Vista dos solares da passagem da Madalena, em Recife
Nas buscas documentais, os pesquisadores da UFPE encontraram ainda registros de uma outra Gertrudes, que também lutava pela liberdade em Pernambuco, nesse caso, da sua filha. A africana Gertrudes Rosário aparece em um processo judicial de 1890, acusada e presa pelo rapto de uma criança. Contudo, as peças processuais mostraram que o ato cometido por ela poderia ter sido enquadrado como uma tentativa de resgate.

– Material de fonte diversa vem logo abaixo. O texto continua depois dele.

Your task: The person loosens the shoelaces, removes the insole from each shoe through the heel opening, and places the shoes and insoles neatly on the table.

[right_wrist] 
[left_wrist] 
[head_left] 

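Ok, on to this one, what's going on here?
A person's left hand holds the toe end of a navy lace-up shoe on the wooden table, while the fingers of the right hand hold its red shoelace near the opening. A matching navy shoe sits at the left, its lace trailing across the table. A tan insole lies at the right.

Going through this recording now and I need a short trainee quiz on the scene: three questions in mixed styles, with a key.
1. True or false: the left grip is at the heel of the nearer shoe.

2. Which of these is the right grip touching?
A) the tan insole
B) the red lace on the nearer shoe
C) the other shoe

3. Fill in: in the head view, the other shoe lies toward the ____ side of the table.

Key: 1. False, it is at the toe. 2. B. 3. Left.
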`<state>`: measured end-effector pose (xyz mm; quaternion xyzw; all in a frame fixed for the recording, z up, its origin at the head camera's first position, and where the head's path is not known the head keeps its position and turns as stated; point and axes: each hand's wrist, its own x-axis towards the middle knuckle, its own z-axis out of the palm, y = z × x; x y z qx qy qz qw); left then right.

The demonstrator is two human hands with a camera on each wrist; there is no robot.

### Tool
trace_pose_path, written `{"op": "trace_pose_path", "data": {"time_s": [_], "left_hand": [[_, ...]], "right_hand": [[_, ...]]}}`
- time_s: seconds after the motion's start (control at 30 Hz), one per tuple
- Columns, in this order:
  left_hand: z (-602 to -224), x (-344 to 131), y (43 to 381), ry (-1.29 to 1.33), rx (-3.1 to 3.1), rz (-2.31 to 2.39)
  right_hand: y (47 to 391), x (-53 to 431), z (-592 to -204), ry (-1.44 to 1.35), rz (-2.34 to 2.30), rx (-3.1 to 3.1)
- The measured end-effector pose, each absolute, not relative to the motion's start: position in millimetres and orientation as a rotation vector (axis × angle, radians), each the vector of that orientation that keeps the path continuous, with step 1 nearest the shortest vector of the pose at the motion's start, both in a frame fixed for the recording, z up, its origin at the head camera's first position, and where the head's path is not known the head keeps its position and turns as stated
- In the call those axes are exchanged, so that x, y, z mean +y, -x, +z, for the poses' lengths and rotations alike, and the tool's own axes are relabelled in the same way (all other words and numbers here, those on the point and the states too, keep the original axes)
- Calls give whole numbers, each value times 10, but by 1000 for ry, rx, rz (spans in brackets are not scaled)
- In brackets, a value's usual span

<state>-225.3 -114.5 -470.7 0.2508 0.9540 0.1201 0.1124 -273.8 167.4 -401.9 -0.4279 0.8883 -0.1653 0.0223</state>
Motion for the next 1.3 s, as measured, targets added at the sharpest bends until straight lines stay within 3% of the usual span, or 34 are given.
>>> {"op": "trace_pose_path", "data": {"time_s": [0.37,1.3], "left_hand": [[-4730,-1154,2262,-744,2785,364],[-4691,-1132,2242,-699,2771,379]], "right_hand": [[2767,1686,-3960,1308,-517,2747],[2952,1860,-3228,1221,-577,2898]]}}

No depoimento, Gertrudes Rosário disse que tinha 21 anos e fazia serviços domésticos. Segundo o pedido habeas corpus, ela tinha sido escravizada por uma família e embarcada ao Pará, destino de muitos escravizados fugidos, deixando uma filha de quatro anos com os antigos senhores. Com a informação de que a família iria se mudar de Pernambuco para o Ceará, Rosário voltou ao Recife, mas, ao chegar, a família teria se negado a devolver a criança. Assim, ela teria encarregado uma conhecida para buscar sua menina, que, por engano, teria levado a filha dos ex-senhores. Nos documentos resgatados pelos estudiosos, Gertrudes Rosário confirma que a menina não era sua filha. Ela chegou a ser julgada e foi absolvida, mas não se sabe se foi capaz de resgatar sua filha depois disso.

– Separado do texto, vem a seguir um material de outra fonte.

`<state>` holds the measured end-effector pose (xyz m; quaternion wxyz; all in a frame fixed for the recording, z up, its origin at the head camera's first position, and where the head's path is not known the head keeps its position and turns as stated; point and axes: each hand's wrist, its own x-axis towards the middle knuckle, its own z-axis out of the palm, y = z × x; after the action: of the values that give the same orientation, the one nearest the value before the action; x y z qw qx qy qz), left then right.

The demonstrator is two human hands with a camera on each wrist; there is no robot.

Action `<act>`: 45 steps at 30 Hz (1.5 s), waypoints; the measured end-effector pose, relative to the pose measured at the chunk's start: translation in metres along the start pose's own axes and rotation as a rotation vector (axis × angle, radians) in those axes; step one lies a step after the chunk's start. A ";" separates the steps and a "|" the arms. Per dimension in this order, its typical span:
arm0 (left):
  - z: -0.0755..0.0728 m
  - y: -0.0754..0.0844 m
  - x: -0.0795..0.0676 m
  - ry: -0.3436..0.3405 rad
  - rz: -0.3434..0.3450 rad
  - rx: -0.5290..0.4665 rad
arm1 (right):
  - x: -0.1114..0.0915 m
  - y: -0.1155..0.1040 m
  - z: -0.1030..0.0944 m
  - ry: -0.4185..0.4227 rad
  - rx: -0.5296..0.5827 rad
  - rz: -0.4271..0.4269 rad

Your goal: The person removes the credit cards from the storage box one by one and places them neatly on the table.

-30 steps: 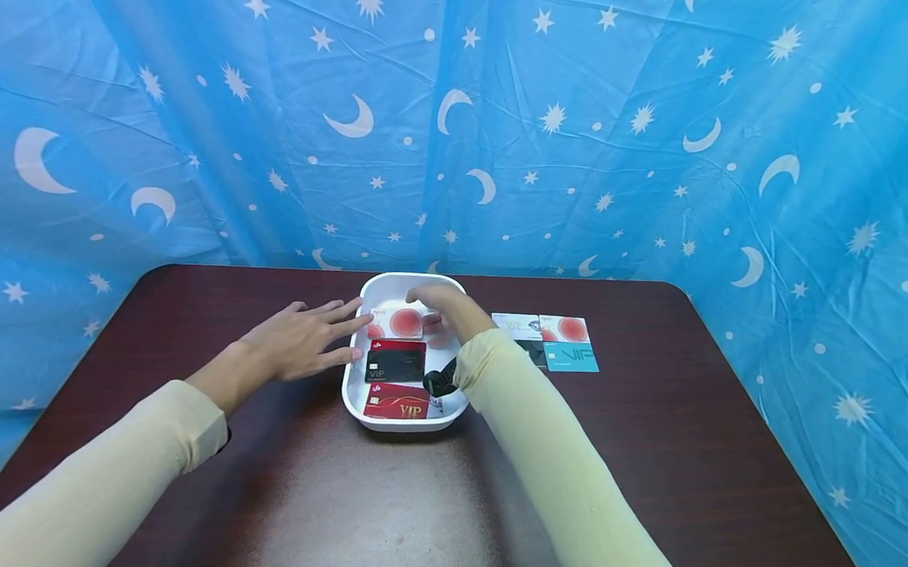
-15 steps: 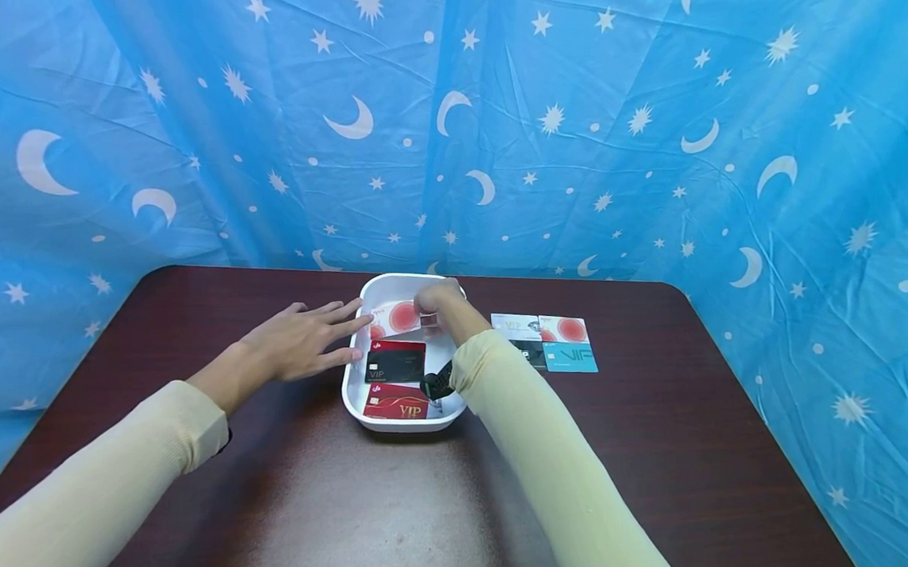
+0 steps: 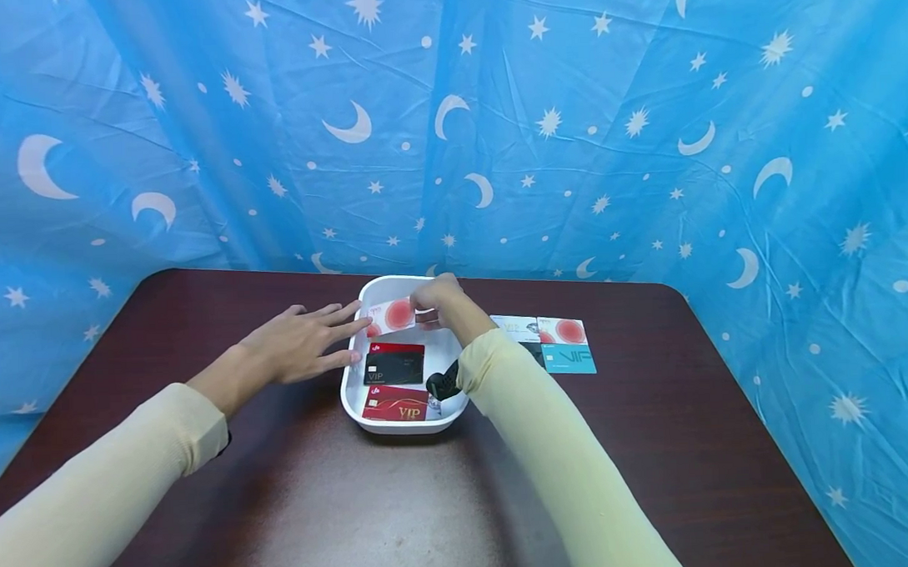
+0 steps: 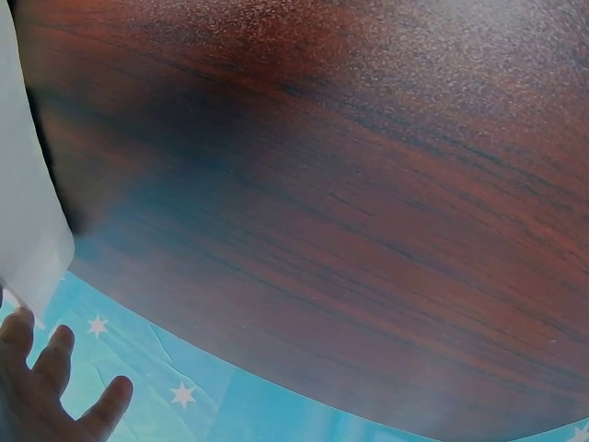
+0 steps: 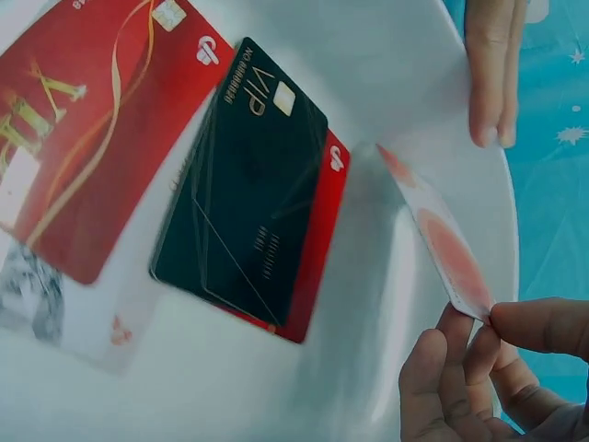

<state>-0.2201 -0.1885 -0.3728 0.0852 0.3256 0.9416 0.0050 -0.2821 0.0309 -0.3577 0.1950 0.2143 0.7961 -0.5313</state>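
Note:
A white card with red circles (image 3: 392, 316) is pinched at its right edge between the thumb and fingers of my right hand (image 3: 441, 299). In the right wrist view this card (image 5: 444, 238) stands tilted over the floor of the white tray (image 3: 405, 429). My left hand (image 3: 297, 343) has its fingers spread and straight, with the tips at the tray's left rim. Below the pinched card, a black VIP card (image 3: 393, 367) overlaps a red one in the tray. Nearer the front lies a red VIP card (image 5: 120, 120) partly over a white card (image 5: 83, 313).
Right of the tray, on the dark wooden table (image 3: 342, 504), several cards lie in a block: a white VIP card (image 3: 514, 326), one with red circles (image 3: 563, 330), a teal one (image 3: 569, 359) and a dark one partly behind the right arm. A blue curtain (image 3: 449, 150) hangs behind.
My right hand's fingers have come together on the card with red circles. Its held edge has risen from the tray and the card has shifted slightly left. The left hand stays at the rim.

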 end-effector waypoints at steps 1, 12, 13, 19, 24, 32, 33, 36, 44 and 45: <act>0.000 0.000 0.000 -0.001 0.002 0.003 | -0.001 -0.001 -0.002 0.000 -0.010 -0.010; 0.000 0.001 0.003 0.002 -0.010 -0.002 | -0.006 -0.013 -0.041 -0.119 -0.050 -0.072; 0.000 0.001 0.003 0.002 -0.011 -0.002 | -0.006 -0.013 -0.045 -0.139 -0.054 -0.077; -0.001 0.001 0.005 -0.004 -0.022 -0.007 | -0.005 -0.010 -0.066 -0.144 -0.129 -0.146; -0.001 0.002 0.007 -0.008 -0.026 -0.007 | -0.007 -0.008 -0.085 -0.136 -0.185 -0.179; -0.001 0.002 0.008 -0.005 -0.029 -0.002 | -0.009 -0.002 -0.125 -0.142 -0.255 -0.227; -0.001 0.002 0.008 -0.003 -0.027 -0.001 | -0.010 0.000 -0.130 -0.140 -0.270 -0.231; -0.001 0.002 0.009 0.001 -0.023 0.005 | -0.012 0.005 -0.145 -0.135 -0.299 -0.225; -0.002 0.003 0.008 -0.003 -0.023 0.011 | -0.016 0.026 -0.176 -0.146 -0.367 -0.251; -0.002 0.003 0.008 -0.004 -0.023 0.010 | -0.017 0.029 -0.179 -0.147 -0.381 -0.262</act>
<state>-0.2253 -0.1810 -0.3718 0.0853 0.3153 0.9451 -0.0013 -0.2671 0.2055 -0.3067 0.2187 0.0291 0.8867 -0.4063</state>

“Esquecimento seletivo” de mulheres negras na abolição
Além de Gertrudes de Jesus há, segundo os estudiosos, outras mulheres mencionadas como sócias auxiliares do Clube do Cupim. Olegária Gama Carneiro da Cunha, esposa de José Mariano, que era uma auxiliar externa ficou conhecida por entregar suas joias para financiar a campanha de Joaquim Nabuco, reconhecido como um dos principais nomes do abolicionismo brasileiro, para deputado.
“Todos os relatos indicam que ela fez isso por vontade própria, da mesma forma que teria empenhado seu anel de noivado para a compra de alforria de um jovem escravizado que sofria torturas num engenho”, explica a pesquisadora Adriana Santana.

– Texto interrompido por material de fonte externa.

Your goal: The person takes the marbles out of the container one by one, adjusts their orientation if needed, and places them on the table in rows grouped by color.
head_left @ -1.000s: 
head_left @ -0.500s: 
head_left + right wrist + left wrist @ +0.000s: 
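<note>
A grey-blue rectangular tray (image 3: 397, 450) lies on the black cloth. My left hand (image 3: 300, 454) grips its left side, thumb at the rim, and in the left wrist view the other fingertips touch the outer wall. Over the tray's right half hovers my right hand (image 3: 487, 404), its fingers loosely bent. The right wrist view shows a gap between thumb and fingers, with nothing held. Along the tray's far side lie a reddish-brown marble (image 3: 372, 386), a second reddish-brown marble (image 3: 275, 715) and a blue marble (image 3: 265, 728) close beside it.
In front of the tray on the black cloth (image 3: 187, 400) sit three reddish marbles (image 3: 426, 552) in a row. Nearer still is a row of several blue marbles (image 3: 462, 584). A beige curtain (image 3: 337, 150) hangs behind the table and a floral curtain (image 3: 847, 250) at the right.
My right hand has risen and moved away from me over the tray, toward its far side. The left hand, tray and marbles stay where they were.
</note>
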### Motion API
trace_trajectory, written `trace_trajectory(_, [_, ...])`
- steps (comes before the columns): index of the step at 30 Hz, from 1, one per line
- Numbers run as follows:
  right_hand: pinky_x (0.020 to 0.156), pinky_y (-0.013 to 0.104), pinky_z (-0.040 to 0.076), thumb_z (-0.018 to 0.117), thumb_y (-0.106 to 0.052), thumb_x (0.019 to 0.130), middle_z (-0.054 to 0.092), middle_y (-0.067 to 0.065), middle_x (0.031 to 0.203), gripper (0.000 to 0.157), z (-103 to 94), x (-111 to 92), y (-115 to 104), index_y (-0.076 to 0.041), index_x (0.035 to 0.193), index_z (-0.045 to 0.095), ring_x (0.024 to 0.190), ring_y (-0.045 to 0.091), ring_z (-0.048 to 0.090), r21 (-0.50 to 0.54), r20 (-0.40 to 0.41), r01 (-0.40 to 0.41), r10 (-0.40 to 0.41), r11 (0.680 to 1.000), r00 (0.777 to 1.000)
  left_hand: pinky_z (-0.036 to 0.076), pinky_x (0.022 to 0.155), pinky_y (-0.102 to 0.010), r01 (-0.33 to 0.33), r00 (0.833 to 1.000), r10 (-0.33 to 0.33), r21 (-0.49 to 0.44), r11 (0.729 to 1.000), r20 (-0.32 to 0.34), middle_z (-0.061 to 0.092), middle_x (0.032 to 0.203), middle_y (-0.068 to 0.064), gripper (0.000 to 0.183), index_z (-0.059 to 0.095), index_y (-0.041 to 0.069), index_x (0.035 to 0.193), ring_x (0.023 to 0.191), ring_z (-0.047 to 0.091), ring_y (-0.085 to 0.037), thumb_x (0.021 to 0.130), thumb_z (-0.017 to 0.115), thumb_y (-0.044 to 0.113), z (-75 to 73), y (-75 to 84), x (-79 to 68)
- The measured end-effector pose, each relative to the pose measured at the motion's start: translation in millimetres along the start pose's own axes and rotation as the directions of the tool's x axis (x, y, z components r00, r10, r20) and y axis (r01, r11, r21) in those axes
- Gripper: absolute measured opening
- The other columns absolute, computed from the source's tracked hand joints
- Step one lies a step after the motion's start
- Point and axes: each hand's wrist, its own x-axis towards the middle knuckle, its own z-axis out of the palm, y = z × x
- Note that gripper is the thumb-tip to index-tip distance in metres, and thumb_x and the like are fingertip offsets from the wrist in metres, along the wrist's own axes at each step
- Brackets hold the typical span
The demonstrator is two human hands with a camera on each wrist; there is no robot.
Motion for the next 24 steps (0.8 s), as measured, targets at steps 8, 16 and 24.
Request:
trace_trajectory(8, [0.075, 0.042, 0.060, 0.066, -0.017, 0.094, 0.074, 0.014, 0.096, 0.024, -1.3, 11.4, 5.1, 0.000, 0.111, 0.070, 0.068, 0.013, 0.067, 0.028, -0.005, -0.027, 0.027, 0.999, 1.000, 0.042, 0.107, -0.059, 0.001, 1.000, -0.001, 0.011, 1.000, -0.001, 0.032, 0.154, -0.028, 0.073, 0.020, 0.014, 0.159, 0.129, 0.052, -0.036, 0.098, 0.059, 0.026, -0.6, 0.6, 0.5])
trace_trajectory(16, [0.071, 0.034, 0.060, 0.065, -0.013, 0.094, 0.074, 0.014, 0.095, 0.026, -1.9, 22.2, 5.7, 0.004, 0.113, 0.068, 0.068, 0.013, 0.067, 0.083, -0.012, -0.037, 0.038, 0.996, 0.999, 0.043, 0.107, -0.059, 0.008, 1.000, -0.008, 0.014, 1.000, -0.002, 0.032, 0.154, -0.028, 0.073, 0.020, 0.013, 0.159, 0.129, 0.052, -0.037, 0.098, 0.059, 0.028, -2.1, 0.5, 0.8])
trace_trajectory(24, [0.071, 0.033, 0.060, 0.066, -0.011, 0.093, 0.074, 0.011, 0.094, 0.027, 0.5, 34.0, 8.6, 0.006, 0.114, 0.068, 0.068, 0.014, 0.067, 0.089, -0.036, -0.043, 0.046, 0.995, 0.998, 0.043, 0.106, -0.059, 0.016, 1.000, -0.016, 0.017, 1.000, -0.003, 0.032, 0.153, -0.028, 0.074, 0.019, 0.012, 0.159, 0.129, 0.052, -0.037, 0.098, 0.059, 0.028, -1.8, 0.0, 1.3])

Além do Clube do Cupim, operava no Recife a associação Ave Libertas, exclusivamente feminina, fundada por senhoras da sociedade pernambucana, entre elas Leonor Porto. Juntos, os “cupins” e as sócias do Ave Libertas promoviam ações planejadas e sincronizadas de fuga, um sistema coordenado e pulverizado que dificultava seu mapeamento e consequente repressão.
Olegária da Cunha se vinculou à Ave Libertas aos 25 anos. Ela morreu aos 38, deixando vários registros documentais da sua participação tanto em atividades como o financiamento das libertações quanto no acolhimento de escravizados em casa quanto no auxílio das fugas por barco.
Santana observa que, enquanto lutavam pelo fim da escravidão, essas mulheres também se posicinavam pelos seus direitos. Contudo, se para as mulheres brancas e ricas que se juntaram à causa já foi negado o protagonismo da luta abolicionista pela historiografia, no caso das mulheres negras, o “esquecimento é seletivo”.
Os pesquisadores não encontraram informações sobre o que aconteceu com Gertrudes de Jesus depois que a escravidão foi abolida. Para Santana, “mulheres negras do passado, como Gertrudes, tentavam burlar os silenciamentos com ações que só conseguimos enxergar hoje”. “Elas jogaram uma mensagem ao futuro. Deixaram rastros em processos judiciais, em ações por liberdade, em atas de clubes abolicionistas, em menções tímidas nos jornais. Abriram terreno para a luta das mulheres negras, que, infelizmente, ainda encontram eco nas desigualdades, injustiças, opressão e omissões.”
O fim do tráfico negreiro já tinha sido estabelecido em 1850 e, depois, a Lei do Ventre Livre (1871), além de estabelecer a liberdade para filhos de mulheres escravizadas, permitiu o direito de juntar dinheiro, de doações ou do próprio trabalho, para a comprar a alforria.